THE RIGHT HONOURABLE

MR. JOSEPH CHAMBERLAIN, M.P.,

Her Majesty's Principal Secretary of State

for the Colonies,

THE PETITION OF CHEUNG HO, OF No. 366 QUEEN'S ROAD WEST, VICTORIA, IN THE COLONY OF HONGKONG, LATE SERGEANT INTERPRETER IN THE POLICE FORCE OF THAT COLONY,

RESPECTFULLY SHEWETH :--

1.-Your Petitioner joined the Police Force of Hongkong, as Sergeant Interpreter, on the 27th. February 1879, and was promoted to first class Sergeant Interpreter in 1887, During the whole of his service up to the time of his resignation, hereinafter mentioned, his conduct was uniformly good.

2.---On account of ill health on the 31st August 1897, your Petitioner applied to the Captain Super- intendent of Police, the Honourable F. H. May C. M. G., to be allowed to resign his situation in the Police Force on the pension to which he was entitled after 18 years and 6 months' service.
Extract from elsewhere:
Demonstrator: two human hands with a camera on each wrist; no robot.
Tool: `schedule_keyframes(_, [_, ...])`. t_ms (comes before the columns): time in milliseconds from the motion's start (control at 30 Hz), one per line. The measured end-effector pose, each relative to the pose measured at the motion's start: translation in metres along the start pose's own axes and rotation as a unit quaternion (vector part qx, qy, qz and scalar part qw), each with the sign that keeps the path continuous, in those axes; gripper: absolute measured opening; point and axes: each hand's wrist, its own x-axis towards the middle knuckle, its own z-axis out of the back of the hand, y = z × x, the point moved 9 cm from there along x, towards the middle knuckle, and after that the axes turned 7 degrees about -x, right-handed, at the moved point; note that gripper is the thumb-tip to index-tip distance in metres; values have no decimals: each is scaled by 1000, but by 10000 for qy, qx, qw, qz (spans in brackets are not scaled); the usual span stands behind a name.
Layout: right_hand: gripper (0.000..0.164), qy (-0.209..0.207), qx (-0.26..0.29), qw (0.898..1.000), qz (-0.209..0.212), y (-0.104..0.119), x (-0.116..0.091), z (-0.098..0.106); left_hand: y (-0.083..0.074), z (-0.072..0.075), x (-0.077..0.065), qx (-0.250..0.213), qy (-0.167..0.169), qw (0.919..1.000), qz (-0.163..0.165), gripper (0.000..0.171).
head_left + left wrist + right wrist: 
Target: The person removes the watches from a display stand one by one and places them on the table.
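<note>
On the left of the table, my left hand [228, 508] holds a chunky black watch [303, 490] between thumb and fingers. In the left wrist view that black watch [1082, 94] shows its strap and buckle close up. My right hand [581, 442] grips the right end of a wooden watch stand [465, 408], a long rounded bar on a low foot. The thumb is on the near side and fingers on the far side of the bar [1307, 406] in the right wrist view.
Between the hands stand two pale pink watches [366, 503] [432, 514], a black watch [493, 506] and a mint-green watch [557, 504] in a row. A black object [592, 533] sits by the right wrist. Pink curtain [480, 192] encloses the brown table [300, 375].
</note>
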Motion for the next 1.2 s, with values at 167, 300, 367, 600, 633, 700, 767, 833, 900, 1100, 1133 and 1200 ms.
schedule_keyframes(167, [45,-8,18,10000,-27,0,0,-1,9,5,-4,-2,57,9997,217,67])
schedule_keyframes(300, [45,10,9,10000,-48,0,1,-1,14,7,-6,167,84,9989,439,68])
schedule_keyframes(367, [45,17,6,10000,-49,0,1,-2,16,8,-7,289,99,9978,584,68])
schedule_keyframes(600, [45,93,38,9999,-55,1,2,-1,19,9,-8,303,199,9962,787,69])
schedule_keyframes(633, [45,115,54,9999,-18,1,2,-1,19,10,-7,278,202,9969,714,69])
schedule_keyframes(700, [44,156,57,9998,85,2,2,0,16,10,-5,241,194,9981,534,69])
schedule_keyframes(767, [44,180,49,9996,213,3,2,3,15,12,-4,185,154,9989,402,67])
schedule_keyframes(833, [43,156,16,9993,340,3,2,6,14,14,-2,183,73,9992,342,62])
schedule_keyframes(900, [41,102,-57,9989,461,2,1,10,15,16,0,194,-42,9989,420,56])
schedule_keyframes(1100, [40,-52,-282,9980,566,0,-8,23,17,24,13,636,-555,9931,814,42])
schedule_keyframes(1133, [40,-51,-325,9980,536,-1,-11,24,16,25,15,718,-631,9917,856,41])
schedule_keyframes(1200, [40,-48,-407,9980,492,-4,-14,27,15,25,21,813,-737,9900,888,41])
Your Petitioner's application was approved of by the Captain Superintendent and he resigned accordingly.

3. As your Petitioner had heard nothing further about his pension, although he was daily ex- pecting to be informed that it was granted by His Excellency the governor, he, on the 8th. October 1897, wrote to Captain Superintendent May inquiring about the matter. The precise words of Captain May's reply are set out in schedule A hereto, and are to the effect that he regetted that he was un- able to recommend that your Petitioner be granted a pension, but without assigning any reason what- ever for his refusal.

4.--On the 22nd, November 1897, your Petitioner through the Honourable Regir General, petitioned His Excellency the governor to grant him the pension which he has earned and to which he is legally entitled, under the Police Pensions Regulations, made under the Police Force Consolid- ation Ordinance. No. 14 of 1887.

5.-Your Petitioner received an oral answer to the petition on the 3rd. December 1897, when he was called before the Registrar General, the Honourable J. H. Stewart-Lockhart, who referred him to the Assistant Registrar General. That gentleman informed your Petitioner that His Excellency the governor refused to grant him a pension because he had not completed his term of service for which he had last enlisted. Your Petitioner assured him that he had served 18 years and 6 months and was entitled to a pension on the completion of 10 years' service. The Assistant Registrar General then in- formed your Petitioner that the government accused him of having received bribes from gambling houses.

6.--That was the first your Petitioner had heard of any such charge having been made against him. If the Captain Superintendent had any evidence of receiving bribes, or of any dereliction of duty, on the part of your Petitioner it was his bounden duty to have charged him with the offence before a ma- gistrate. Your Petitioner is perfectly willing to submit himself to any fair trial and to meet his accusers, if there be any, face to face. But he denies, most emphatically, that he has ever received any money from gamblers; he is totally ignorant of any grounds for the government charging him with such an offence; and he submits that before punishing him, by depriving him of his pension, your Petitioner should have been informed of the offence he was alleged to have committed, and been given a fair trial and every opportunity of defending himself.